An implementation of SVDiff: Compact Parameter Space for Diffusion Fine-Tuning by using d🧨ffusers.
My summary tweet is found here.
Compared with LoRA, the number of trainable parameters is 0.5 M less parameters and the file size is only 1.2MB (LoRA: 3.1MB)!!
- Released v0.2.0 (please see here for the details). By this change, you get better results with less training steps than the first release v0.1.1!!
- Add Single Image Editing
"photo of apinkblue chair with black legs" (without DDIM Inversion)
$ pip install svdiff-pytorch
Or, manually
$ git clone https://github.com/mkshing/svdiff-pytorch
$ pip install -r requirements.txt
"Single-Subject Generation" is a domain-tuning on a single object or concept (using 3-5 images). (See Section 4.1)
According to the paper, the learning rate for SVDiff needs to be 1000 times larger than the lr used for fine-tuning.
export MODEL_NAME="runwayml/stable-diffusion-v1-5"
export INSTANCE_DIR="path-to-instance-images"

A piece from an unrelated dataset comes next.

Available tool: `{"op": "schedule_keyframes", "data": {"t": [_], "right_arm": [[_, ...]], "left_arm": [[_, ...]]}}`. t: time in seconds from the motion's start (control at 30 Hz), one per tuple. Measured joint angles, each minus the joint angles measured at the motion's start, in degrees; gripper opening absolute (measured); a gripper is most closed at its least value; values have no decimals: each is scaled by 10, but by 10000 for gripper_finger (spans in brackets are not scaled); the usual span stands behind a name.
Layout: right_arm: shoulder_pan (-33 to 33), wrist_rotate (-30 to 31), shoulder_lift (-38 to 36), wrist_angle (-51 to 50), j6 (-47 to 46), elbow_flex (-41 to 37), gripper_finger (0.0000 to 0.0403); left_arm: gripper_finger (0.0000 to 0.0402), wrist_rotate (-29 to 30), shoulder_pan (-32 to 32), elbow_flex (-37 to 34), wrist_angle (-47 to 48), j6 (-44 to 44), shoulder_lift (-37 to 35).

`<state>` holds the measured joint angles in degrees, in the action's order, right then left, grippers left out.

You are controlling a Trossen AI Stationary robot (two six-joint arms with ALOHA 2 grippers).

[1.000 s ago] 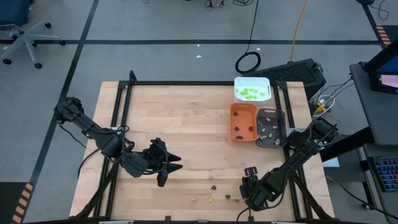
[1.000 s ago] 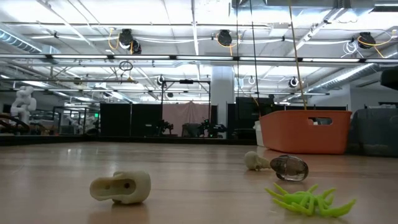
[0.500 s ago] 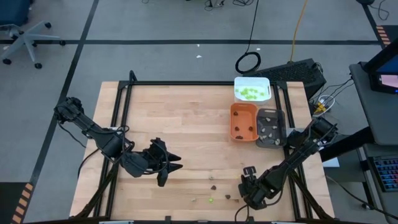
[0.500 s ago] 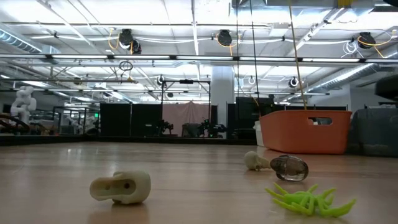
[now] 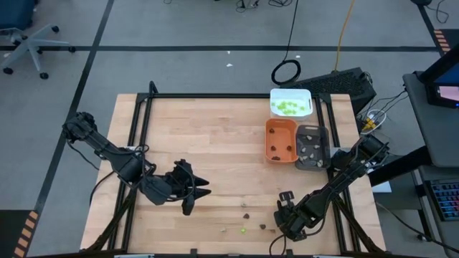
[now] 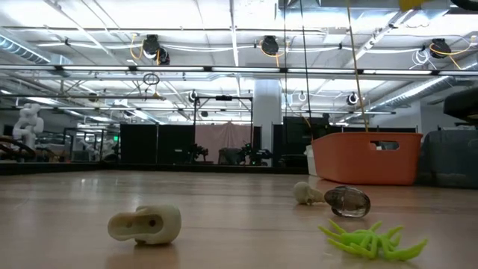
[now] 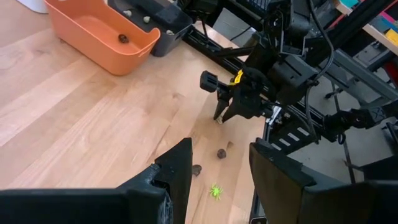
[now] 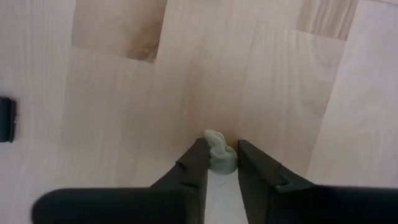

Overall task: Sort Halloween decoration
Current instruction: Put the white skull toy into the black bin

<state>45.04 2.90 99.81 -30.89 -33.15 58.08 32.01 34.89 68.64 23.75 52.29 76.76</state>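
Observation:
The Halloween decoration shows as tiny loose pieces near the table's front edge. In the low view these are a beige piece (image 6: 146,224), a lime-green spider (image 6: 370,239) and a dark brown piece (image 6: 347,200). My right gripper (image 5: 277,223) stands low over the front right of the table, shut on a pale grey-green piece (image 8: 219,155). My left gripper (image 5: 199,192) hovers open at the table's front left, fingers pointing toward the pieces, with nothing between them. My right gripper pinches the pale grey-green piece by its two sides (image 8: 221,163) between its two fingers, near their free ends. The fingers come from above, pointing down at the wood. One end of the piece sticks out beyond the fingers. Whether it is off the table I cannot tell.
At the back right stand a white tray (image 5: 275,94) with green pieces, an orange tray (image 5: 267,137) with dark pieces and a grey tray (image 5: 327,147) with pale pieces. A black frame runs round the table. Bare wood lies between the two arms.
My right gripper has edged a little toward the table's left edge, staying low over the wood. The loose pieces have kept their places.

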Motion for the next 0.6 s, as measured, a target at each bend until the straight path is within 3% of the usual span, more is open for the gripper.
{"op": "schedule_keyframes", "data": {"t": [0.17, 0.6], "right_arm": [[0, -5, 0, 7, -6, 0, 19], [0, -21, -52, 10, -61, 13, 19]], "left_arm": [[164, 2, -1, 0, 0, 14, 4], [164, 1, 0, -1, -3, 29, 9]]}}
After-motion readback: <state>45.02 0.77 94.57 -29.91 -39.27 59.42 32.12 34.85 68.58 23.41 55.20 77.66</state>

export CLASS_DIR="path-to-class-images"
export OUTPUT_DIR="path-to-save-model"
accelerate launch train_svdiff.py \
--pretrained_model_name_or_path=$MODEL_NAME \
--instance_data_dir=$INSTANCE_DIR \
--class_data_dir=$CLASS_DIR \
--output_dir=$OUTPUT_DIR \
--with_prior_preservation --prior_loss_weight=1.0 \
--instance_prompt="photo of a sks dog" \
--class_prompt="photo of a dog" \
--resolution=512 \
--train_batch_size=1 \
--gradient_accumulation_steps=1 \
--learning_rate=1e-3 \
--learning_rate_1d=1e-6 \
--train_text_encoder \
--lr_scheduler="constant" \
--lr_warmup_steps=0 \
--num_class_images=200 \
--max_train_steps=500
from diffusers import DiffusionPipeline, DPMSolverMultistepScheduler
import torch
from svdiff_pytorch import load_unet_for_svdiff, load_text_encoder_for_svdiff
pretrained_model_name_or_path = "runwayml/stable-diffusion-v1-5"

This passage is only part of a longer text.